Note 5. Regulatory Assets and Liabilities
Pursuant to the requirements concerning accounting for regulated operations, our utilities capitalize, as regulatory assets, incurred and accrued costs that are probable of recovery in future electric and natural gas rates. We base our assessment of whether recovery is probable on the existence of regulatory orders that allow for recovery of certain costs over a specific period, or allow for reconciliation or deferral of certain costs. When costs are not treated in a specific regulatory order, we use regulatory precedent to determine if recovery is probable. Our operating utilities also record, as regulatory liabilities, obligations to refund previously collected revenue or to spend revenue collected from customers on future costs. The primary items that are not included in rate base or accruing carrying costs are regulatory assets for qualified pension and other postretirement benefits, which reflect unrecognized actuarial gains and losses; debt premium; environmental remediation costs, which are primarily the offset of accrued liabilities for future spending; unfunded future income taxes, which are the offset to the unfunded future deferred income tax liability recorded; asset retirement obligations; hedge losses; and contracts for differences. The total net amount of these items is approximately $1,687 million.
CMP Rate Case
In an order issued on February 19, 2020, the MPUC authorized an increase in CMP's distribution revenue requirement of $17 million, or approximately 7%, based on an allowed ROE of 9.25% and a 50% equity ratio. The rate increase was effective March 1, 2020. The MPUC also imposed a 1.00% ROE reduction (to 8.25%) for management efficiency associated with CMP’s customer service performance following the implementation of its new billing system in 2017. The management efficiency adjustment will remain in effect until CMP has demonstrated satisfactory customer service performance on four specified service quality measures for a period of 18 consecutive months which commenced on March 1, 2020. CMP is currently satisfying all four of these quality measures.

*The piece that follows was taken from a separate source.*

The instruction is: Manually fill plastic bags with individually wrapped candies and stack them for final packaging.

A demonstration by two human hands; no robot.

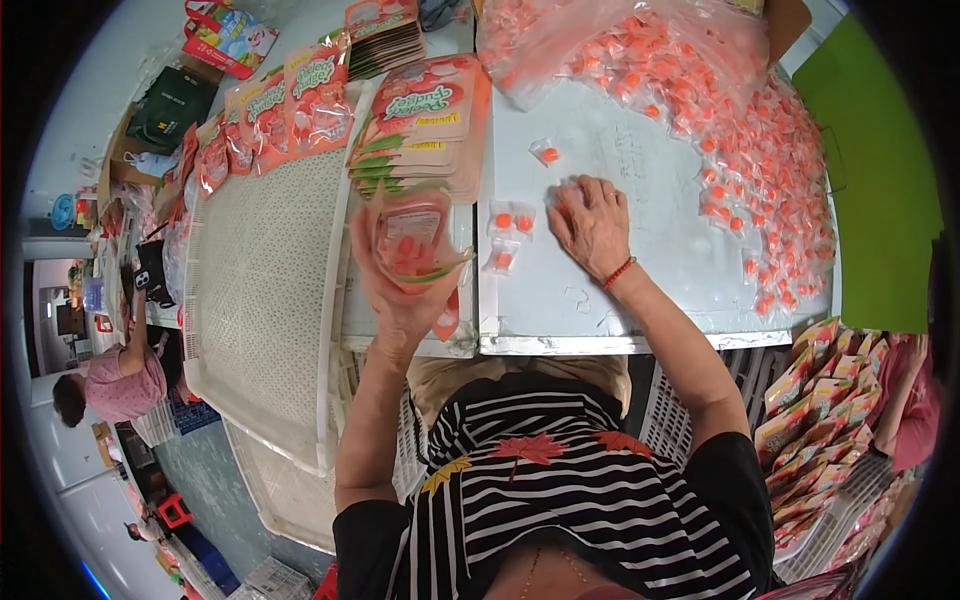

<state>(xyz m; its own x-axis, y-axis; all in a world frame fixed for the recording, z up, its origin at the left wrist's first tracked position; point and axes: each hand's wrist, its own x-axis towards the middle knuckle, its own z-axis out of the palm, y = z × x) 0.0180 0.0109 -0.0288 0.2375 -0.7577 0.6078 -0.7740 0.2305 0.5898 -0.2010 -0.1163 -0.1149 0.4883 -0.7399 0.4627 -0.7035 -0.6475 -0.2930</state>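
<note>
My left hand [395, 290] is wrapped round a pink pouch [412, 232], its mouth spread and several wrapped pieces inside, slightly blurred. Over the white tabletop [600, 320], my right hand [592, 225] rests with its fingers curled down and together; whatever lies under the fingertips is hidden. Just left of it sit a few small orange sweets in clear wrappers [503, 222], and one more wrapped sweet [545, 152] lies beyond the fingers. A stack of flat printed pouches [425, 120] stands past my left hand.
A large heap of wrapped orange sweets [720, 150] spreads over the far right, partly under a clear plastic bag [640, 40]. Filled pouches [270, 110] line the far end of a white perforated tray [265, 260] on the left. More pouches [815, 420] fill a crate beside another person.
</note>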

The order provided additional funding for staffing increases, vegetation management programs and storm restoration costs, while retaining the basic tiered structure for storm cost recovery implemented in the 2014 stipulation. The MPUC order also retained the RDM implemented in 2014. The order denied CMP’s request to increase rates for higher costs associated with services provided by its affiliates and initiated a management audit to assess the quality of these services as well as the impacts of the AVANGRID management structure on the quality of CMP’s customer service.

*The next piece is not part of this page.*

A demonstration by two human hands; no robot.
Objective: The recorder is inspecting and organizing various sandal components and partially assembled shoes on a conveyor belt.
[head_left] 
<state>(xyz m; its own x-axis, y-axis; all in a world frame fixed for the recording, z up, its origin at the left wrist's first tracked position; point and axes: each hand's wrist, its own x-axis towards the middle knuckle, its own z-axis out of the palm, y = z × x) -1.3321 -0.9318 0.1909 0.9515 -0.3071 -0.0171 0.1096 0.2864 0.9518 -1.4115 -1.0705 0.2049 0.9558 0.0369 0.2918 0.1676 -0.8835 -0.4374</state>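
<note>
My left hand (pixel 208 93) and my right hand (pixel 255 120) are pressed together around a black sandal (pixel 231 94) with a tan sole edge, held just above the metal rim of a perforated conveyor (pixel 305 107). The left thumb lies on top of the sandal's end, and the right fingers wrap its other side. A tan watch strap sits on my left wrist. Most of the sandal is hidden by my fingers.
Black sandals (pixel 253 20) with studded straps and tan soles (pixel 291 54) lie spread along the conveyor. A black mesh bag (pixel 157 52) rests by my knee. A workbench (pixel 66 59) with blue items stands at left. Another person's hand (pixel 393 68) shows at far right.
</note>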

CMP Revenue Decoupling Mechanism Investigation
On June 9, 2020, the MPUC issued a Notice of Investigation to open an investigation into the effects of the COVID-19 pandemic on customers’ electricity-usage patterns and whether CMP’s RDM should be suspended for the annual distribution rate change that is expected to occur on July 1, 2021, for electricity delivered in calendar year 2020. On June 24, 2020, the MPUC issued a procedural order setting forth initial steps in this proceeding. On July 21, 2020, CMP filed testimony presenting electricity-usage data for its two RDM classes (residential and commercial/industrial) through June 2020, along with testimony explaining the data and the reasons why the current RDM should remain in place without alteration. We cannot predict the outcome of this matter.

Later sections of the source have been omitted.